» **ACTION ITEM**: These entries are to be set down again exactly.

=-=-=

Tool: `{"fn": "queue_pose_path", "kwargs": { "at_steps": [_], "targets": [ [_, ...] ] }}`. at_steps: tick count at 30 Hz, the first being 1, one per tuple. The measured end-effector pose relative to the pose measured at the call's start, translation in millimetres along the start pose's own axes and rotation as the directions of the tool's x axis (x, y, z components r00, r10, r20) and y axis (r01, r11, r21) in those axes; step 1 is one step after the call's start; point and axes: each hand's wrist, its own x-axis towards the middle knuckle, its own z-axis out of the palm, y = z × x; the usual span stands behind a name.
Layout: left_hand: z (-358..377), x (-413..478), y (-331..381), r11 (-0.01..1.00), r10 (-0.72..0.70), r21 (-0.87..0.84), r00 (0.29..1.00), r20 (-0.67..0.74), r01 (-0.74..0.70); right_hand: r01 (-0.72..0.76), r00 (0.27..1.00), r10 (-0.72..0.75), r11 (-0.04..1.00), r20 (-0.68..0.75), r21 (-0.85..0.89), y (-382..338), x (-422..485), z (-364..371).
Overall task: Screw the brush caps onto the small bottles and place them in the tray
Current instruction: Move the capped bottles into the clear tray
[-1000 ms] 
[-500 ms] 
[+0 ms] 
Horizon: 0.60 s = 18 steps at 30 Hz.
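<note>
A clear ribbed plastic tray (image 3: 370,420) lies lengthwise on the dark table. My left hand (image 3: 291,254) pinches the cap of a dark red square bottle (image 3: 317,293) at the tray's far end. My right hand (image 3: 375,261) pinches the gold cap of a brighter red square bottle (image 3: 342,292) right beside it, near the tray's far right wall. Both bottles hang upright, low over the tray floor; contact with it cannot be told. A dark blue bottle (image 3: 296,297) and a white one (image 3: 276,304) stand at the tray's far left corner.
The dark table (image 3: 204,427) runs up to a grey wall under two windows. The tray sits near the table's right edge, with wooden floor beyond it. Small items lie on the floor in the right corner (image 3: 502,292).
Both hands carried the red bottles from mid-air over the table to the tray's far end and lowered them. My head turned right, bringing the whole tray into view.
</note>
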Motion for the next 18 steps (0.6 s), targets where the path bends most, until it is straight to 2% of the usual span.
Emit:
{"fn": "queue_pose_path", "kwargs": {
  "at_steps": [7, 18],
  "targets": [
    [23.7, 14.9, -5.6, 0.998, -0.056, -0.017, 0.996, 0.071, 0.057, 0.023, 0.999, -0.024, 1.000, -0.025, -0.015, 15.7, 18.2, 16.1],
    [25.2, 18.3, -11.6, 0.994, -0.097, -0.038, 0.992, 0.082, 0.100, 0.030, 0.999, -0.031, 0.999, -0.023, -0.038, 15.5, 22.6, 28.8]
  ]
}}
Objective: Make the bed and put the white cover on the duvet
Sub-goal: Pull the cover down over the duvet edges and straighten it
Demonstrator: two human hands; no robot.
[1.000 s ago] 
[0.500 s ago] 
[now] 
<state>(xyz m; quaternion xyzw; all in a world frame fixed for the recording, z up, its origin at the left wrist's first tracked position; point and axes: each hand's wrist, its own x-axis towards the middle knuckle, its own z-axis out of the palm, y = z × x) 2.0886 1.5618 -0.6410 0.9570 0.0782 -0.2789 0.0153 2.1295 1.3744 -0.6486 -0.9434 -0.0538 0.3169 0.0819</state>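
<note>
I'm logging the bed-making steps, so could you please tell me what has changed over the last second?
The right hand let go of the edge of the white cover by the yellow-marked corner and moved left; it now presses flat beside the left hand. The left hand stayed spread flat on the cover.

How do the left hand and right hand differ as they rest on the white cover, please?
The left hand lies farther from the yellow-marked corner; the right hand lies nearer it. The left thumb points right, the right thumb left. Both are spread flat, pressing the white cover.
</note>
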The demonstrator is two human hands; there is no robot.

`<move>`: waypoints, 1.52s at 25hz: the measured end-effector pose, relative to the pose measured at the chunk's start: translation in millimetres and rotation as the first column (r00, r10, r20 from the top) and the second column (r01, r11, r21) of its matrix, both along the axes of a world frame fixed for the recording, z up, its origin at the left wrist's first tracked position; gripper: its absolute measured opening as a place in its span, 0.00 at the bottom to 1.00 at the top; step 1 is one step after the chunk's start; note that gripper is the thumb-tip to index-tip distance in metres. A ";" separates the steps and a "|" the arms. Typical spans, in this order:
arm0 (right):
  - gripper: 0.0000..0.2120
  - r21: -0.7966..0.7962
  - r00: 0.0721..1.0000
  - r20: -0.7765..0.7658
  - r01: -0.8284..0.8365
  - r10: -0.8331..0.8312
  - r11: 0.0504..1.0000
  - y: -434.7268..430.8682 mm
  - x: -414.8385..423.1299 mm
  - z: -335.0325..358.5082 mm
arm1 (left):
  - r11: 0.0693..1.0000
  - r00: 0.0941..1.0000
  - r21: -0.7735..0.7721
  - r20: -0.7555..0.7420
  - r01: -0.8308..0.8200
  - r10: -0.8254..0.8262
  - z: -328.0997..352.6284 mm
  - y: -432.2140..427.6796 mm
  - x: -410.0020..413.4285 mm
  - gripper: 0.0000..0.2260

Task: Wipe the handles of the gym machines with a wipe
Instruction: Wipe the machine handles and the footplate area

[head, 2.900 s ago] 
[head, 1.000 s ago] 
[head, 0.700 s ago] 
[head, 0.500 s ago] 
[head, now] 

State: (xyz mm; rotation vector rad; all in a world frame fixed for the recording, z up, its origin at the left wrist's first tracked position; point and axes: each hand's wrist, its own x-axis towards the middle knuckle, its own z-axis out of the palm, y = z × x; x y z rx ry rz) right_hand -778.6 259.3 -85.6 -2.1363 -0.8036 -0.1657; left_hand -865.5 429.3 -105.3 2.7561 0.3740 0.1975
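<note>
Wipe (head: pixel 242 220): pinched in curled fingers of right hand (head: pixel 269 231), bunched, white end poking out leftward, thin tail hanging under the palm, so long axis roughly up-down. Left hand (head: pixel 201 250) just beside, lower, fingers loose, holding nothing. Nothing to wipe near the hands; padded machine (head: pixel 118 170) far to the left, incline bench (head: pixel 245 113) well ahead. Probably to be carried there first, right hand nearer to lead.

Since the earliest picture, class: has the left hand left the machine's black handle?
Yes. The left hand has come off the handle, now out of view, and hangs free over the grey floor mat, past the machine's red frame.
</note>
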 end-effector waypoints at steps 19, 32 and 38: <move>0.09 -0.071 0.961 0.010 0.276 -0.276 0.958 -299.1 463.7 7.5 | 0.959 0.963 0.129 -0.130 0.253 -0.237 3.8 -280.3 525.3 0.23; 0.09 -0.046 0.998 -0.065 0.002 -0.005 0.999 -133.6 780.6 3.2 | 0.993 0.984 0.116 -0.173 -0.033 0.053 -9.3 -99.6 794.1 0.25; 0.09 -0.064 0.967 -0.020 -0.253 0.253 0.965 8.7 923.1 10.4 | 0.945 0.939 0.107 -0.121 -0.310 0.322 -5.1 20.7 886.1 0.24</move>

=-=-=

» **TASK SOLUTION**:
Tool: `{"fn": "queue_pose_path", "kwargs": { "at_steps": [_], "targets": [ [_, ...] ] }}`. at_steps: tick count at 30 Hz, the first being 1, one per tuple. The measured end-effector pose relative to the pose measured at the call's start, translation in millimetres along the start pose's own axes and rotation as the directions of the tool's x axis (x, y, z components r00, r10, r20) and y axis (r01, r11, r21) in those axes; step 1 is one step after the call's start; point and axes: each hand's wrist, its own x-axis towards the middle knuckle, its own z-axis out of the palm, y = z × x; the usual span stands behind a name.
Layout: left_hand: z (-358..377), x (-413..478), y (-331..381), r11 (-0.01..1.00), r10 (-0.72..0.70), r21 (-0.87..0.84), r00 (0.29..1.00), r20 (-0.67..0.74), r01 (-0.74..0.70); right_hand: r01 (-0.72..0.76), r00 (0.27..1.00), r10 (-0.72..0.75), r11 (-0.04..1.00), r20 (-0.68..0.75), r21 (-0.85..0.89), y (-382..338), x (-422..485), z (-364..371).
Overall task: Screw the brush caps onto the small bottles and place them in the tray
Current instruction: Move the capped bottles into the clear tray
[-1000 ms] 
[-500 ms] 
[+0 ms] 
Horizon: 0.60 s = 18 steps at 30 Hz.
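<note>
A clear ribbed plastic tray (image 3: 370,420) lies lengthwise on the dark table. My left hand (image 3: 291,254) pinches the cap of a dark red square bottle (image 3: 317,293) at the tray's far end. My right hand (image 3: 375,261) pinches the gold cap of a brighter red square bottle (image 3: 342,292) right beside it, near the tray's far right wall. Both bottles hang upright, low over the tray floor; contact with it cannot be told. A dark blue bottle (image 3: 296,297) and a white one (image 3: 276,304) stand at the tray's far left corner.
The dark table (image 3: 204,427) runs up to a grey wall under two windows. The tray sits near the table's right edge, with wooden floor beyond it. Small items lie on the floor in the right corner (image 3: 502,292).
Both hands carried the red bottles from mid-air over the table to the tray's far end and lowered them. My head turned right, bringing the whole tray into view.
</note>
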Motion for the next 18 steps (0.6 s), targets where the path bends most, until it is straight to 2% of the usual span.
Emit:
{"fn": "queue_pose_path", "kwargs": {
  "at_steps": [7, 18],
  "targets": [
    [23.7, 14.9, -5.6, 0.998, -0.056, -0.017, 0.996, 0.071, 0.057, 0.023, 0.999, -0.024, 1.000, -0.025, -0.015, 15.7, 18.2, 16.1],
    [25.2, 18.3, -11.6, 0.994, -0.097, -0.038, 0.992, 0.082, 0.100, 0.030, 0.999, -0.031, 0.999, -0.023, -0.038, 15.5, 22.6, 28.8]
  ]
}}
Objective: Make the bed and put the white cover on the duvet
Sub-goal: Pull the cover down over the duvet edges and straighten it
Demonstrator: two human hands; no robot.
[1.000 s ago] 
[0.500 s ago] 
[now] 
<state>(xyz m; quaternion xyzw; all in a world frame fixed for the recording, z up, its origin at the left wrist's first tracked position; point and axes: each hand's wrist, its own x-axis towards the middle knuckle, its own z-axis out of the palm, y = z × x) 2.0886 1.5618 -0.6410 0.9570 0.0782 -0.2789 0.0153 2.1295 1.3744 -0.6486 -0.9434 -0.0538 0.3169 0.0819</state>
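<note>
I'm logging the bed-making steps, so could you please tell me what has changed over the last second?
The right hand let go of the edge of the white cover by the yellow-marked corner and moved left; it now presses flat beside the left hand. The left hand stayed spread flat on the cover.

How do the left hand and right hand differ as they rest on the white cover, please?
The left hand lies farther from the yellow-marked corner; the right hand lies nearer it. The left thumb points right, the right thumb left. Both are spread flat, pressing the white cover.
</note>
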The demonstrator is two human hands; there is no robot.

`<move>`: waypoints, 1.52s at 25hz: the measured end-effector pose, relative to the pose measured at the chunk's start: translation in millimetres and rotation as the first column (r00, r10, r20 from the top) and the second column (r01, r11, r21) of its matrix, both along the axes of a world frame fixed for the recording, z up, its origin at the left wrist's first tracked position; gripper: its absolute measured opening as a place in its span, 0.00 at the bottom to 1.00 at the top; step 1 is one step after the chunk's start; note that gripper is the thumb-tip to index-tip distance in metres. A ";" separates the steps and a "|" the arms. Typical spans, in this order:
arm0 (right):
  - gripper: 0.0000..0.2120
  - r21: -0.7966..0.7962
  - r00: 0.0721..1.0000
  - r20: -0.7765..0.7658
  - r01: -0.8284..0.8365
  - r10: -0.8331..0.8312
  - r11: 0.0504..1.0000
  - y: -434.7268..430.8682 mm
  - x: -414.8385..423.1299 mm
  - z: -335.0325..358.5082 mm
arm1 (left):
  - r11: 0.0693..1.0000
  - r00: 0.0941..1.0000
  - r21: -0.7735..0.7721
  - r20: -0.7555..0.7420
  - r01: -0.8308..0.8200
  - r10: -0.8254..0.8262
  - z: -328.0997..352.6284 mm
  - y: -432.2140..427.6796 mm
  - x: -410.0020..413.4285 mm
  - gripper: 0.0000..0.2260

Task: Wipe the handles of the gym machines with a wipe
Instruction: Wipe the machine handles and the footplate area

[head, 2.900 s ago] 
[head, 1.000 s ago] 
[head, 0.700 s ago] 
[head, 0.500 s ago] 
[head, now] 

State: (xyz mm; rotation vector rad; all in a world frame fixed for the recording, z up, its origin at the left wrist's first tracked position; point and axes: each hand's wrist, its own x-axis towards the middle knuckle, its own z-axis out of the palm, y = z × x; x y z rx ry rz) right_hand -778.6 259.3 -85.6 -2.1363 -0.8036 -0.1657; left_hand -865.5 429.3 -105.3 2.7561 0.3740 0.1975
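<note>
Wipe (head: pixel 242 220): pinched in curled fingers of right hand (head: pixel 269 231), bunched, white end poking out leftward, thin tail hanging under the palm, so long axis roughly up-down. Left hand (head: pixel 201 250) just beside, lower, fingers loose, holding nothing. Nothing to wipe near the hands; padded machine (head: pixel 118 170) far to the left, incline bench (head: pixel 245 113) well ahead. Probably to be carried there first, right hand nearer to lead.

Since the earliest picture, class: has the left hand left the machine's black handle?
Yes. The left hand has come off the handle, now out of view, and hangs free over the grey floor mat, past the machine's red frame.
</note>
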 end-effector waypoints at steps 19, 32 and 38: <move>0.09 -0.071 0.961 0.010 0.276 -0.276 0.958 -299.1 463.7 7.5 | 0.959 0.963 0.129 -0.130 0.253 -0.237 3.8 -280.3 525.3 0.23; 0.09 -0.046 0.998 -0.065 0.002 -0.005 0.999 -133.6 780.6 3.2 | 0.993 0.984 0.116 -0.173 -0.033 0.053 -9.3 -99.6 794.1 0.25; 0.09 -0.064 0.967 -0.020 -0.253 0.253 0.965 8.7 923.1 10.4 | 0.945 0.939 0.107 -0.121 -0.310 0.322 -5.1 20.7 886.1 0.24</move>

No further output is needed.